Are you craving a hearty, healthy, and delicious meal that's surprisingly easy to make? Look no further! This Whole Foods Chili recipe is perfect for a cozy weeknight dinner or a satisfying weekend lunch. Packed with flavor and wholesome ingredients, this chili is a guaranteed crowd-pleaser, perfect for easy recipes lovers and experienced cooks alike. Get ready to experience the best chili you've ever tasted – homemade and healthy! It’s a quick dinner idea that's surprisingly filling and nutritious.
Ingredients:
This recipe makes about 6 servings.
- 1 tablespoon olive oil
- 1 large onion, chopped
- 2 cloves garlic, minced
- 1 green bell pepper, chopped
- 1 red bell pepper, chopped
- 1 pound lean ground beef (or turkey for a leaner option)

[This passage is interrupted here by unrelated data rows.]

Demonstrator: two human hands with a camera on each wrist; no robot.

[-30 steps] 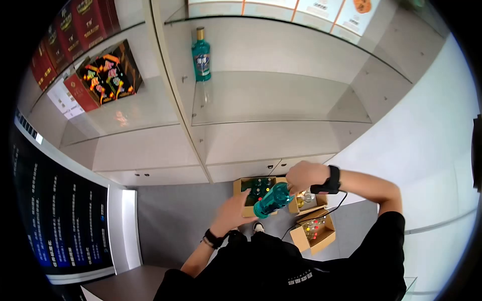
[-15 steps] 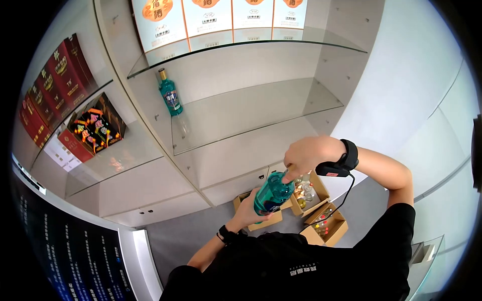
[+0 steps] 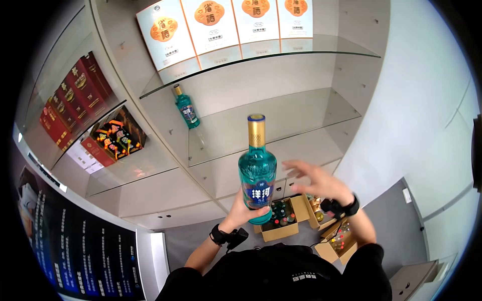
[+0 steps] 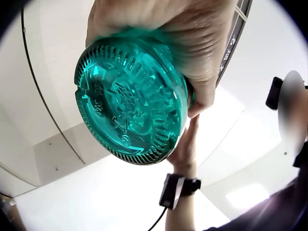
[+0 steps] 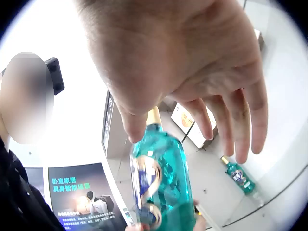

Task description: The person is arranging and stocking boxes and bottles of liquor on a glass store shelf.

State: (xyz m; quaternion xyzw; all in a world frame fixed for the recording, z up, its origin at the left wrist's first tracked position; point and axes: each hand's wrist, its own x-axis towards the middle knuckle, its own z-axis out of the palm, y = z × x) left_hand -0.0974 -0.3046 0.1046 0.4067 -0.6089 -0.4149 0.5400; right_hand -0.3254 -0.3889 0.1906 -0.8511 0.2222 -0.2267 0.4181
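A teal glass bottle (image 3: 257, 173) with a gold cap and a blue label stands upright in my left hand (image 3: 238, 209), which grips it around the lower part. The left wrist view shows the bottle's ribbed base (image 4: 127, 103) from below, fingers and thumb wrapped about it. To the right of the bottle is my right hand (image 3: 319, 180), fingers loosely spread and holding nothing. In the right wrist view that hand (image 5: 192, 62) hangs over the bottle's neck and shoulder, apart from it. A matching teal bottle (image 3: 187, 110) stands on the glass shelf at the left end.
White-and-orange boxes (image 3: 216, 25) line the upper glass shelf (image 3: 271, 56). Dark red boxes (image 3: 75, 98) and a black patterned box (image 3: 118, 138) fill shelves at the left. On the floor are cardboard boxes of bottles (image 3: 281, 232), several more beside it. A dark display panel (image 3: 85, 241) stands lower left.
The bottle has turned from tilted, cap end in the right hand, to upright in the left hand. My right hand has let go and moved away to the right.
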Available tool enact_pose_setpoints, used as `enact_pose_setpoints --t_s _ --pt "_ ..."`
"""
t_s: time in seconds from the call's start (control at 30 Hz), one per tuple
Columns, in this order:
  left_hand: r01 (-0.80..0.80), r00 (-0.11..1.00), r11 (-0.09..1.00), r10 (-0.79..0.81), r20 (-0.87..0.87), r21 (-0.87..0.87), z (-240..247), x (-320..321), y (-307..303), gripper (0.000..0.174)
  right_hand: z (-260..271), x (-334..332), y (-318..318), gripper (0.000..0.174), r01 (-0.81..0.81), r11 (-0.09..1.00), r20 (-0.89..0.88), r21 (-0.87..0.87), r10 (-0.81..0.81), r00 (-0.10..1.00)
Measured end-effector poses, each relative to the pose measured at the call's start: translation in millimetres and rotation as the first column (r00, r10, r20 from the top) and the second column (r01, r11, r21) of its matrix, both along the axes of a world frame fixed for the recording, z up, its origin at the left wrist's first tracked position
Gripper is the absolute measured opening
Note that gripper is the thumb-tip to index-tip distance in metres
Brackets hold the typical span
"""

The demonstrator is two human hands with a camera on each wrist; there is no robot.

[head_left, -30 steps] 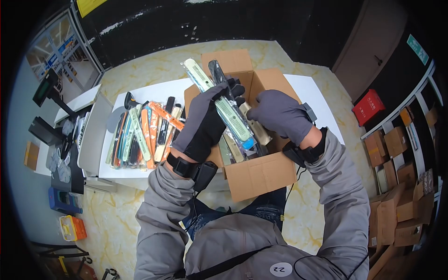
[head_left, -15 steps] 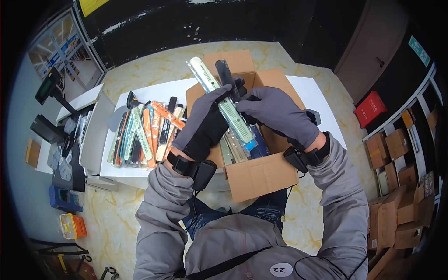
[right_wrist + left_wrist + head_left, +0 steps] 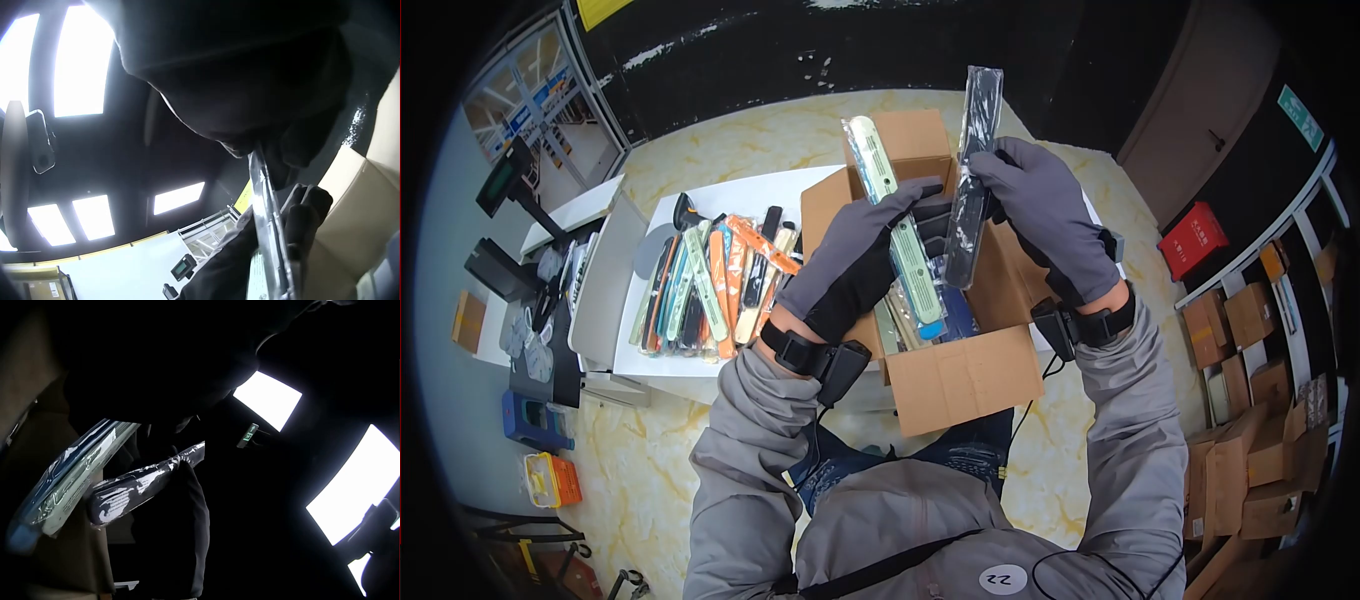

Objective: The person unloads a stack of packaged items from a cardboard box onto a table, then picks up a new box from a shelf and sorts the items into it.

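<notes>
My gloved left hand (image 3: 855, 245) holds a long, flat, pale green item (image 3: 917, 270) in clear plastic, with a blue wrapped end (image 3: 931, 329) showing beneath it. To its right, my gloved right hand (image 3: 1045, 215) pinches a similar long black item (image 3: 981, 115) near its middle, standing tilted above the box. The left wrist view shows the black item (image 3: 125, 494) beside the green one (image 3: 84, 478). In the right wrist view, a thin glossy wrapped edge (image 3: 269, 225) extends from the fingers. Below both hands is an open cardboard box (image 3: 967, 388) with more wrapped items inside.
Left of the box, a pile of wrapped items (image 3: 705, 285) in several colours lies on the white table (image 3: 765, 187). A black handheld device (image 3: 686, 212) sits behind the pile. Cardboard boxes (image 3: 1270, 440) stack on shelving at the right.
My right hand came up from inside the box, took the black item from beside the green one and drew it right and upward. My left hand shifted slightly right, keeping the green item.
</notes>
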State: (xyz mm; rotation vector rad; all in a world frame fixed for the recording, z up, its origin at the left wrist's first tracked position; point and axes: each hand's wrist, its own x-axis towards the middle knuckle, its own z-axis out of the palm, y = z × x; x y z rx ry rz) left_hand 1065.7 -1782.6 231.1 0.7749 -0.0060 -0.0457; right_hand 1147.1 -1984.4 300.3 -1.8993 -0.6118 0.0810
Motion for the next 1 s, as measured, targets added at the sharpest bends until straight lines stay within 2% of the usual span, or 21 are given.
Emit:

- 1 (28-ounce) can crushed tomatoes
- 1 (15-ounce) can kidney beans, rinsed and drained
- 1 (15-ounce) can black beans, rinsed and drained
- 1 (15-ounce) can pinto beans, rinsed and drained
- 1 cup beef broth
- 1 tablespoon chili powder
- 1 teaspoon cumin
- 1 teaspoon oregano
- 1/2 teaspoon cayenne pepper (optional, for extra heat)
- 1/2 teaspoon salt
- 1/4 teaspoon black pepper
- Fresh cilantro, chopped (for garnish)
Instructions:
Get started: Heat the olive oil in a large pot or Dutch oven over medium heat. Add the chopped onion and cook until softened, about 5 minutes. Stir in the minced garlic and bell peppers; cook for another 3-5 minutes until slightly tender. This builds a flavorful base for your chili.
Brown the meat: Add the ground beef (or turkey) to the pot and cook, breaking it up with a spoon, until browned. Drain off any excess grease.
Simmer to perfection: Stir in the crushed tomatoes, kidney beans, black beans, pinto beans, beef broth, chili powder, cumin, oregano, cayenne pepper (if using), salt, and pepper. Bring the mixture to a boil, then reduce heat to low, cover, and simmer for at least 30 minutes, or up to an hour for a deeper, richer flavor. The longer it simmers, the more the flavors meld together.
Serve and enjoy: Taste and adjust seasonings as needed. Garnish with fresh cilantro before serving. Serve your delicious chili hot with your favorite toppings such as shredded cheese, sour cream, avocado, or a dollop of plain Greek yogurt. This healthy meal is perfect for a quick and easy weeknight dinner.
Tips for the Best Chili:
- For a thicker chili: Mash some of the beans against the side of the pot during simmering.
- Add more vegetables: Feel free to add other vegetables like corn, carrots, or zucchini.
- Spice it up: Adjust the amount of cayenne pepper to your liking. For a smoky flavor, add a chipotle pepper in adobo sauce.
- Make it ahead: This chili tastes even better the next day! It’s great for meal prepping.
Variations:
- Vegetarian Chili: Omit the ground beef and add 1 cup of chopped mushrooms or crumbled vegetarian crumbles for a hearty vegetarian option.
- White Chili: Use white beans instead of kidney, black and pinto beans. Reduce or omit the chili powder for a milder flavor.
- Spicy Chili: Increase the cayenne pepper or add a few dashes of your favorite hot sauce.
Nutritional Information (per serving, approximate):
- Calories: Approximately 350-400
- Protein: 20-25g
- Fiber: 15-20g
This delicious and healthy chili is perfect for a comforting and flavorful meal. It’s a versatile dish that you can easily adapt to your preferences and dietary needs. Enjoy your homemade, delicious dish! This easy recipe is a great addition to your collection of best recipes.